The second factor, your GPA, is even less helpful at allowing you to distinguish yourself. The GPA has always been of dubious value in this regard, as different colleges, different majors, different courses within majors, and even different professors within courses rendered GPAs difficult to compare, but when recent grade inflation is added, the GPA, like the LSAT, has become a means of distinguishing you from the crowd, but useless as a means of distinguishing you from the crowd of other people who have distinguished themselves from the crowd. It should be no surprise that #1 Yale’s and #10 Virginia’s average GPAs are identical at 3.9.

 

The quality of “softs” and applications. As a consequence of these two phenomena, the difference between being the 170/3.8 economics major from Penn who gets admitted to #3 Stanford and being the 170/3.8 government major from Cornell who gets admitted only to #14 Georgetown, lies in the quality of their “softs” and in the quality of their applications.
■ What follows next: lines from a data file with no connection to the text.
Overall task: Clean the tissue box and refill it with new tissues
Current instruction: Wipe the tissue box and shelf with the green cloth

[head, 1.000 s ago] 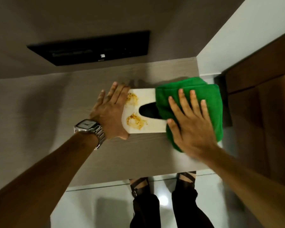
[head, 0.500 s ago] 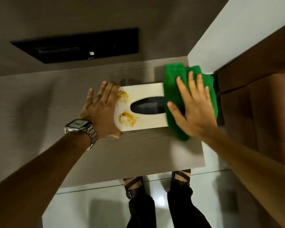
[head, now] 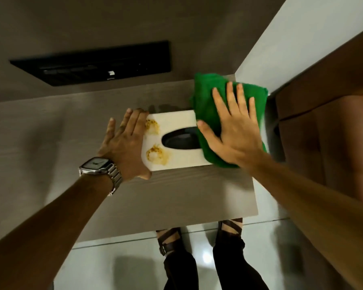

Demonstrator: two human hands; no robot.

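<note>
A white tissue box (head: 177, 122) lies flat on the wooden counter (head: 176, 195), with a dark oval slot and two yellow-brown stains at its left end. My left hand (head: 125, 143), watch on the wrist, presses against the box's left end with fingers straight. My right hand (head: 233, 130) lies flat, fingers spread, on a green cloth (head: 205, 105) that covers the box's right end and part of the slot. No tissues show in the slot.
A black panel (head: 92, 63) is set in the wall behind the counter. A white wall (head: 291, 38) and a brown wooden cabinet (head: 333, 122) close the right side. The counter's right edge is just beyond the box. Glossy floor and my feet lie below.
My right hand has slid the green cloth away from me, toward the far right corner of the box, uncovering more of the slot. My left hand stays against the box's left end.
</note>
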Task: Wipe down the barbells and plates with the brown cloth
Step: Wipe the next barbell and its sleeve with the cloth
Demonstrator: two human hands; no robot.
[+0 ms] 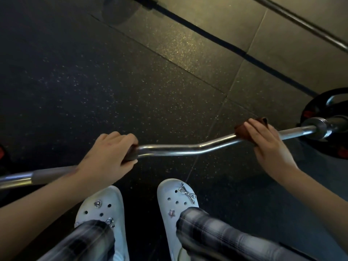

As to each factor a law school admission consultant can provide invaluable and indeed consequential advice. To get into the top law schools, or even just into a better one, you need these two items to shine in a way that your LSAT score and GPA, under today’s circumstances, most often cannot. Today law school admissions consulting is a big business; twenty years ago it wasn’t even a job. That is because law school admissions consultants can help you do that.

 

In her excellent book on law school admissions, Susan Estrich retells the joke about the respective contributions of the chicken and the pig to the making of a breakfast of bacon and eggs. The chicken was definitely involved, but only the pig was truly committed. Hiring a law school admissions consultant is the true measure of your commitment to getting into the best law school you can.